Volunteering at the Golf at the Growling Frog

Most Tuesday mornings, I often help my brother who runs the golf program for over 55’s at the Growling Frog golf course in Donnybrook. To be honest, it’s really an excuse for me to get out and socialise and get a free lunch!

Tutoring Maths

I often tutor young people in maths. I believe as we grow older it’s important to do something which exercises your brain, and tutoring maths for me not only benefits young lives, it also helps me in the cognitive sense.

Breakfast club and restaurant outings

Most Saturday mornings my wife and I join my brother and his partner with some close friends for our “breakfast club”. Apart from obviously having a scrumptious breakfast, we socialise and discuss the events of the week.

My wife and I regularly go to restaurants, and I’m now much more confident in going out to restaurants with my wheelchair.

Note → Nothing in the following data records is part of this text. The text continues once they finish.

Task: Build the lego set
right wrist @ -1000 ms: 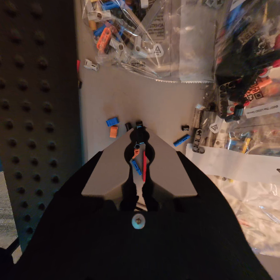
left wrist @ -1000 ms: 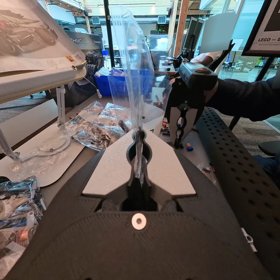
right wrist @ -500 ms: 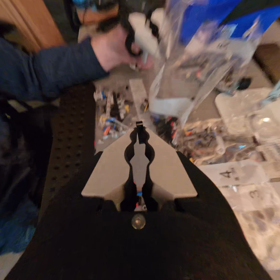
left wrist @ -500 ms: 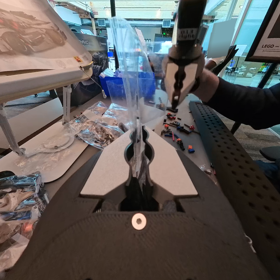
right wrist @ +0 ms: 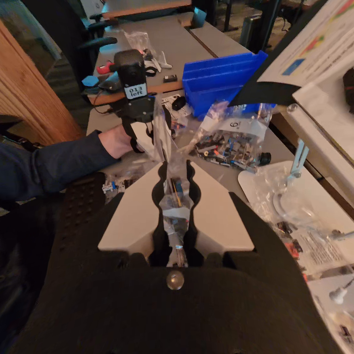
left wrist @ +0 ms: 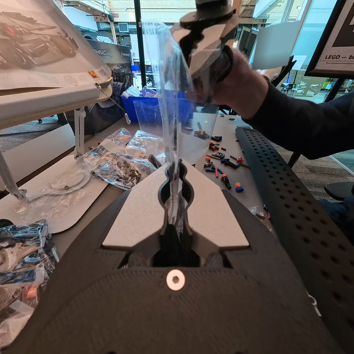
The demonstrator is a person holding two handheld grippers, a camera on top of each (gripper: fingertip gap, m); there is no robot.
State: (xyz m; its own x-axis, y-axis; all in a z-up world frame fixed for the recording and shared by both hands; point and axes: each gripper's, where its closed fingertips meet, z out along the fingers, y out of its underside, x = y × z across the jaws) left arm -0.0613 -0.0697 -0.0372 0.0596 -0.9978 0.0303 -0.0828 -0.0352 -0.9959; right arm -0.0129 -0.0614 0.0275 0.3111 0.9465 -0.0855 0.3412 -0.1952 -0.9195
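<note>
The left claw [left wrist: 175, 173] is clenching an empty clear bag [left wrist: 172, 107]; the right claw [right wrist: 177, 166] is gaping around its top. Loose pieces [left wrist: 223, 164] are lying on the bench [left wrist: 228, 124] beyond; building seems barely begun.

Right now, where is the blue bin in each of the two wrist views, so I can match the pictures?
Left wrist view: the blue bin stands upper centre, far across the table, partly behind the clear plastic bag.
Right wrist view: the blue bin is upper right of centre, behind a bag of parts.
Shared landmark: the white stand base.
</note>
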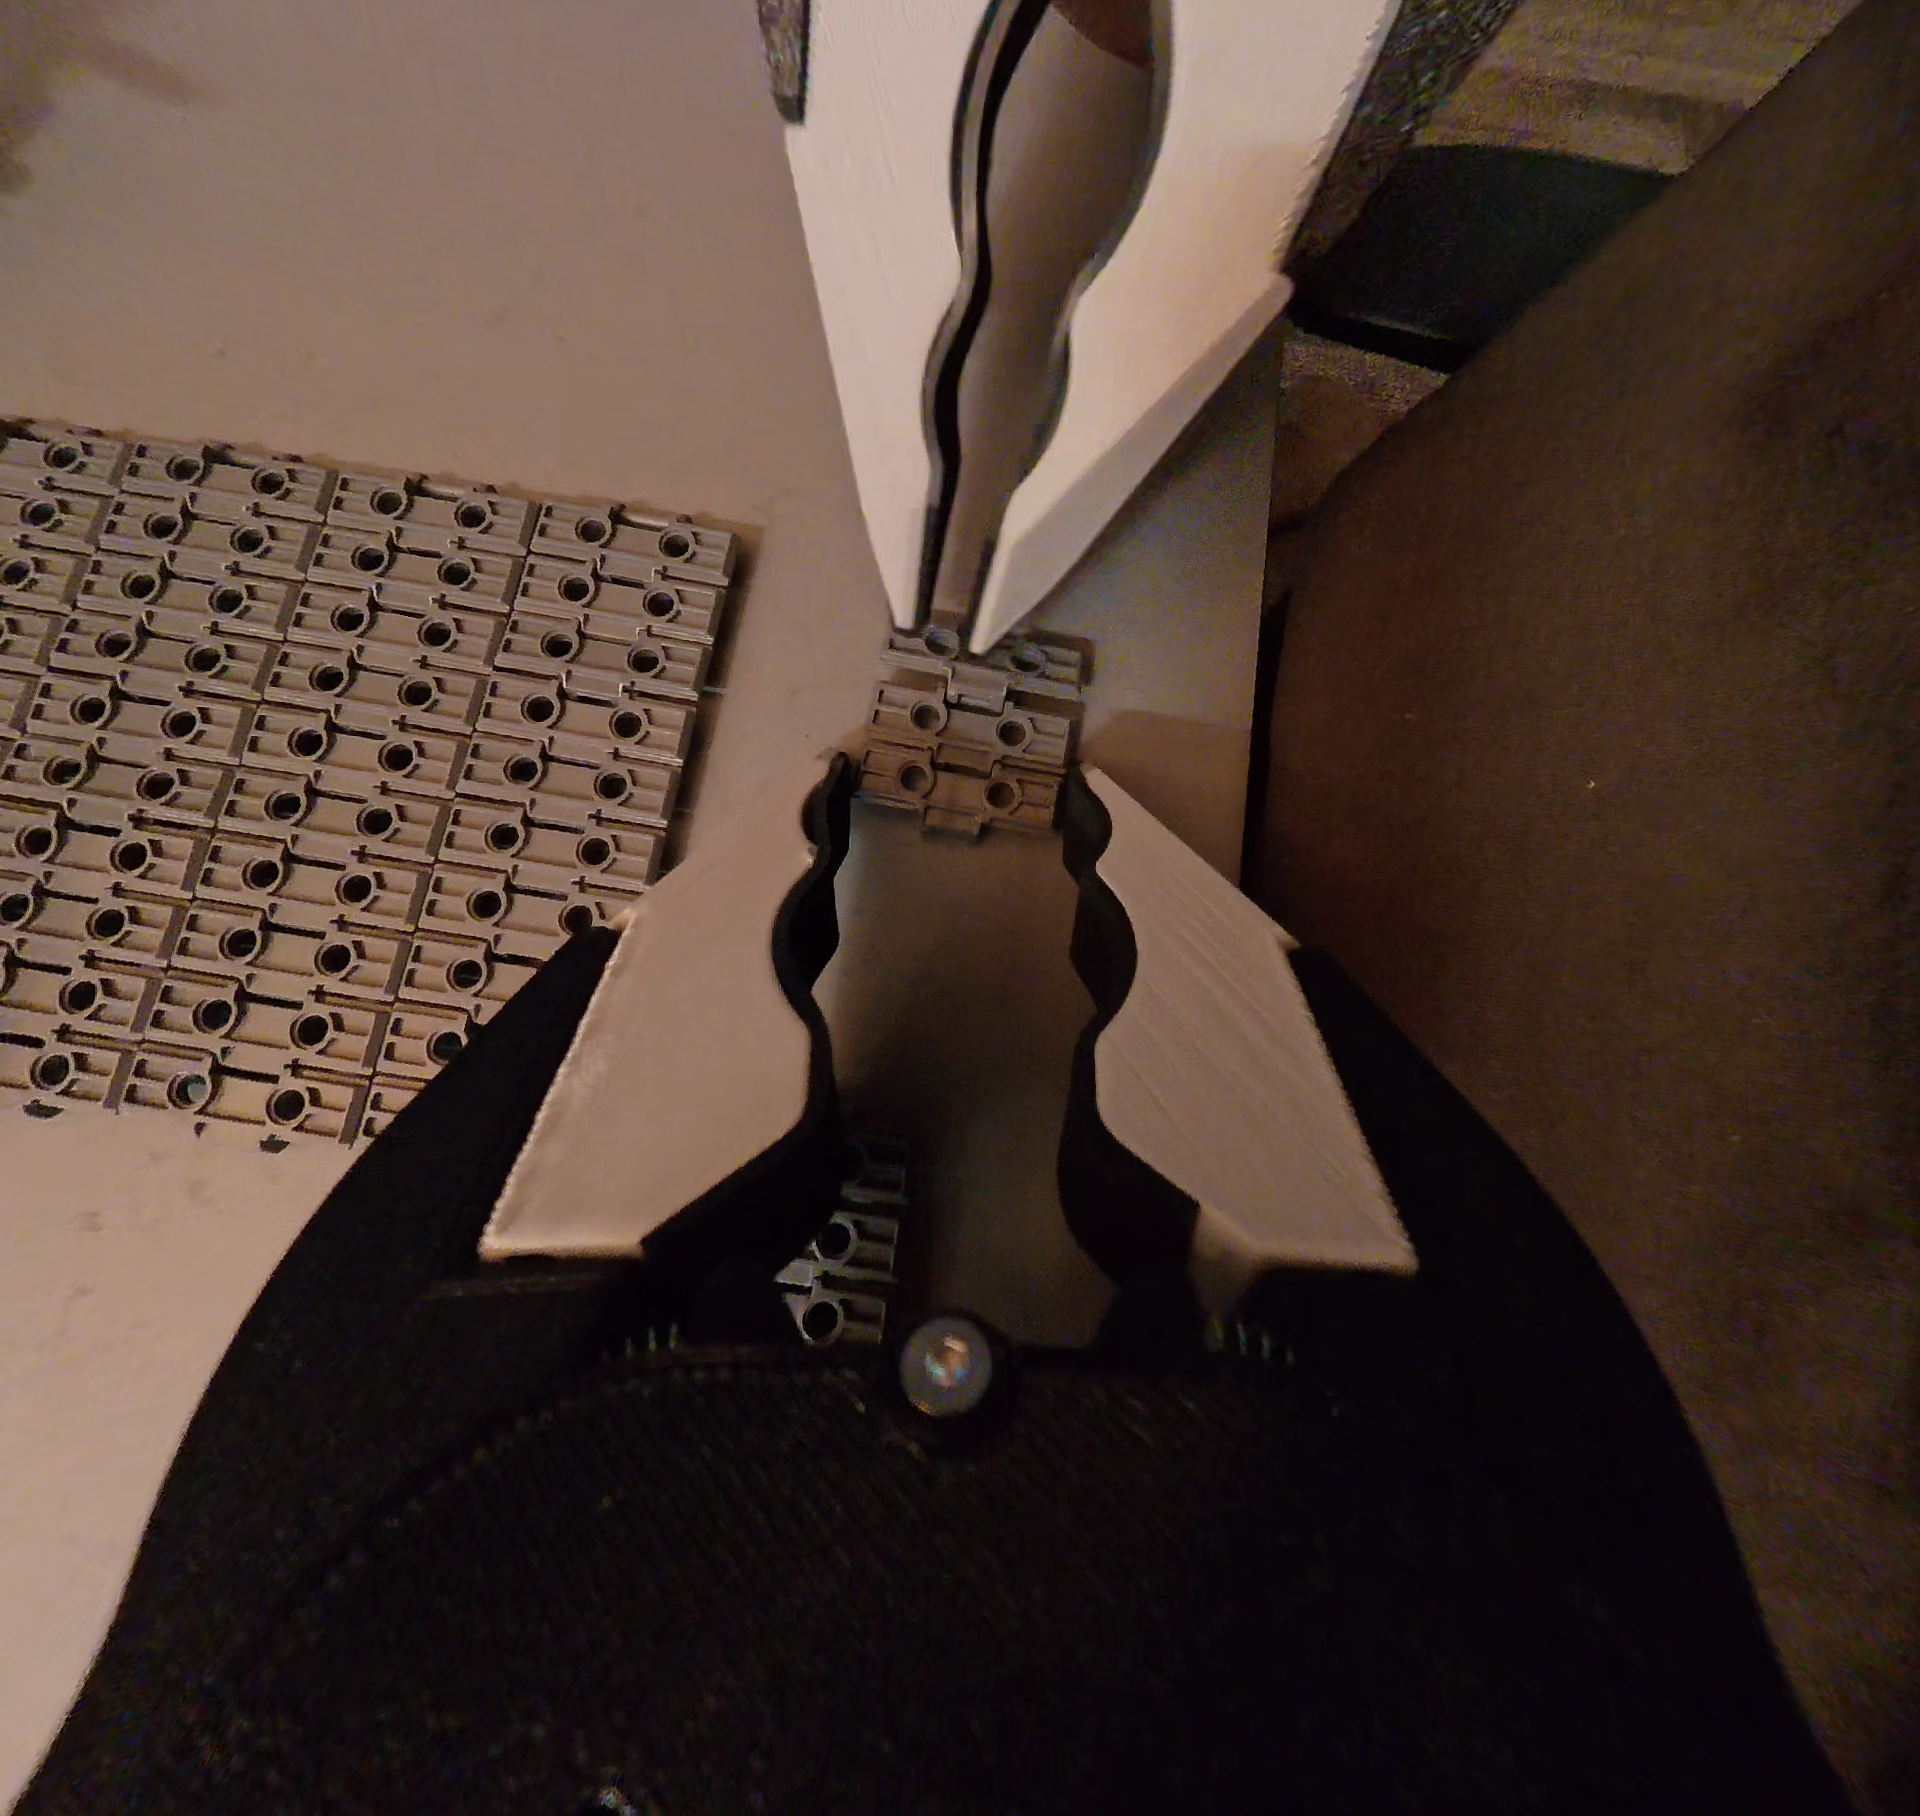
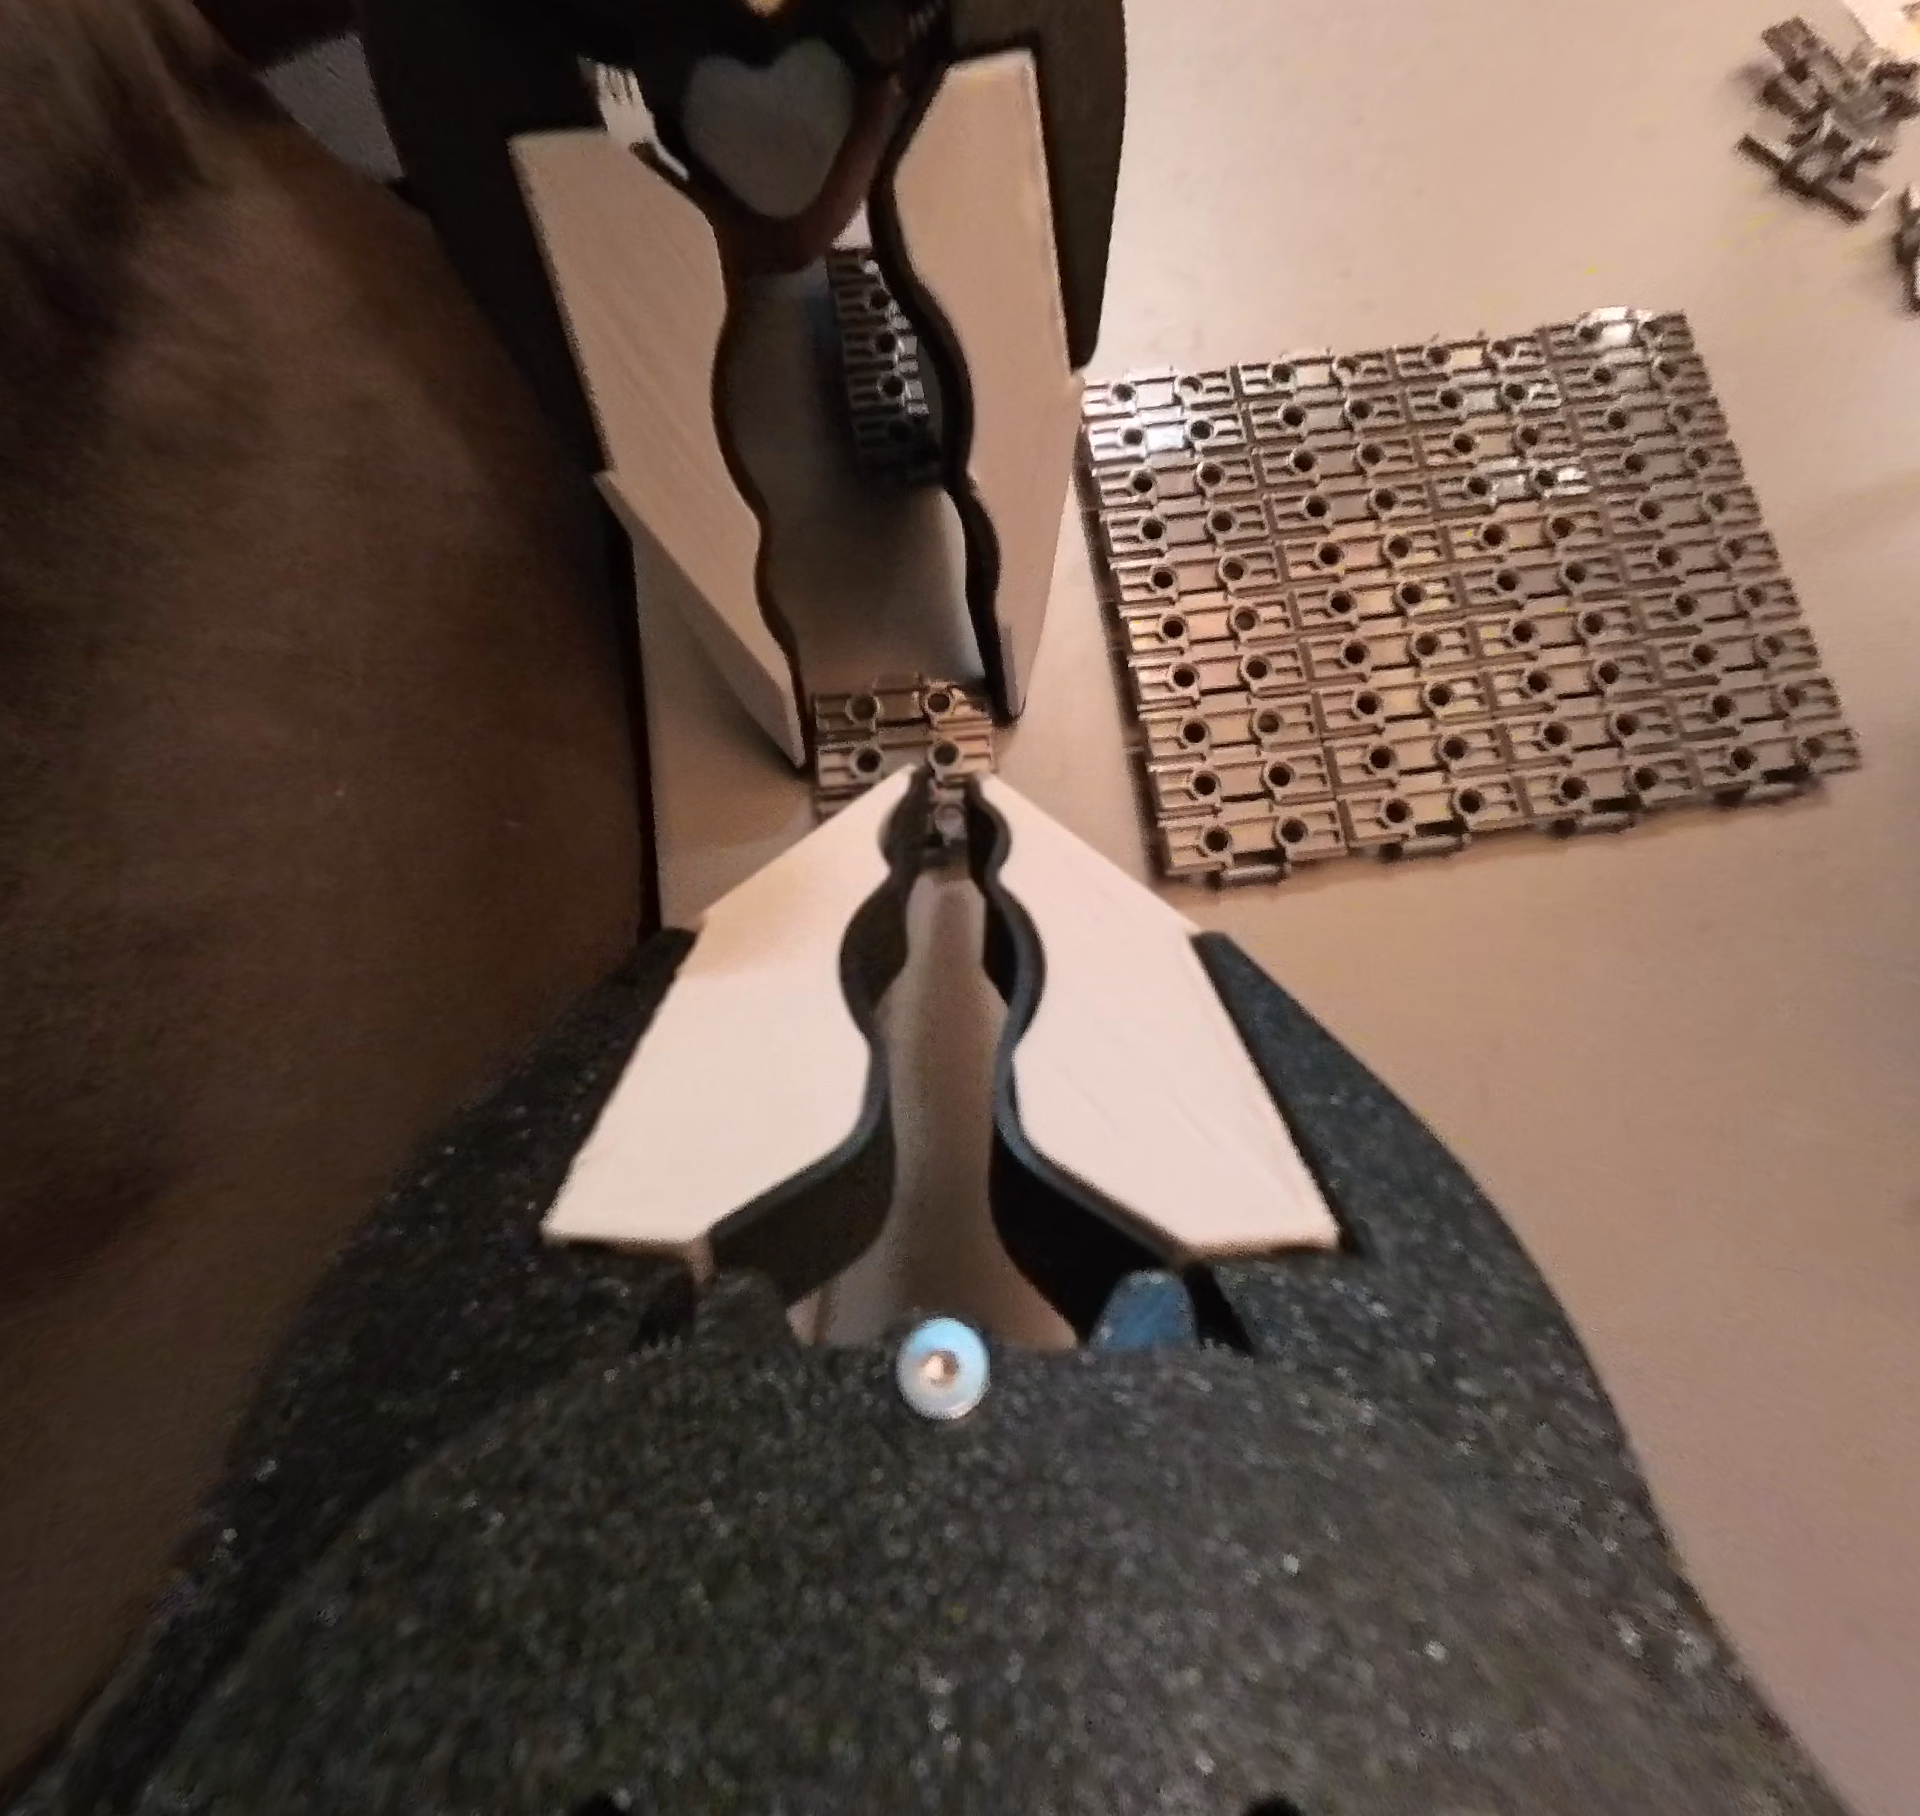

Some restaurants can be quite small with limited space for a wheelchair user, but I found that most establishments will try to accommodate you as best as they can. Also contrary to what I thought before becoming a wheelchair user, most people will assist you just to make your life a little easier.

With some adaptation, and the right support, Andros has been able to do most of the things he loves.

Building my wheelchair skills

Since I’m only new to using a manual wheelchair, I thought I better get some training on how to use it properly. I’ve now participated in two wheelchair sessions at AQA.

During my first session I learnt how to properly push a wheelchair forward, backward, turn 180 and 360 degrees, and how to carry a drink while moving in a wheelchair. My second session involved how to perform a wheelie. I found this very difficult to accomplish, and will require further training. I also want to learn the best technique for pushing up a slope. The staff who train you at AQA know their stuff quite well and some are wheelchair users themselves. They are very patient and encouraging. I cannot fault them at all.

Invisible to visible

For most people with MS, this is an “invisible” condition. If you have MS, especially in the early stages, it isn’t apparent to others you are disabled. I remember when my walking began to deteriorate, most people who saw me walk thought I was drunk or under the influence of some sort of substance. Short of wearing a t-shirt with the words I’m not drunk, I just have MS, I decided to start using a cane, then a walker and now a wheelchair to maintain my independence and to become visible to others that I do have a condition that prevents me from walking properly.

I have also joined MS Australia to keep up to date with developments in MS research. I personally think that a cure for MS is close, but it may not happen in my lifetime.

But I strongly believe that they will make MS “boring”, meaning they can slow it down and manage it to the point where it does become invisible.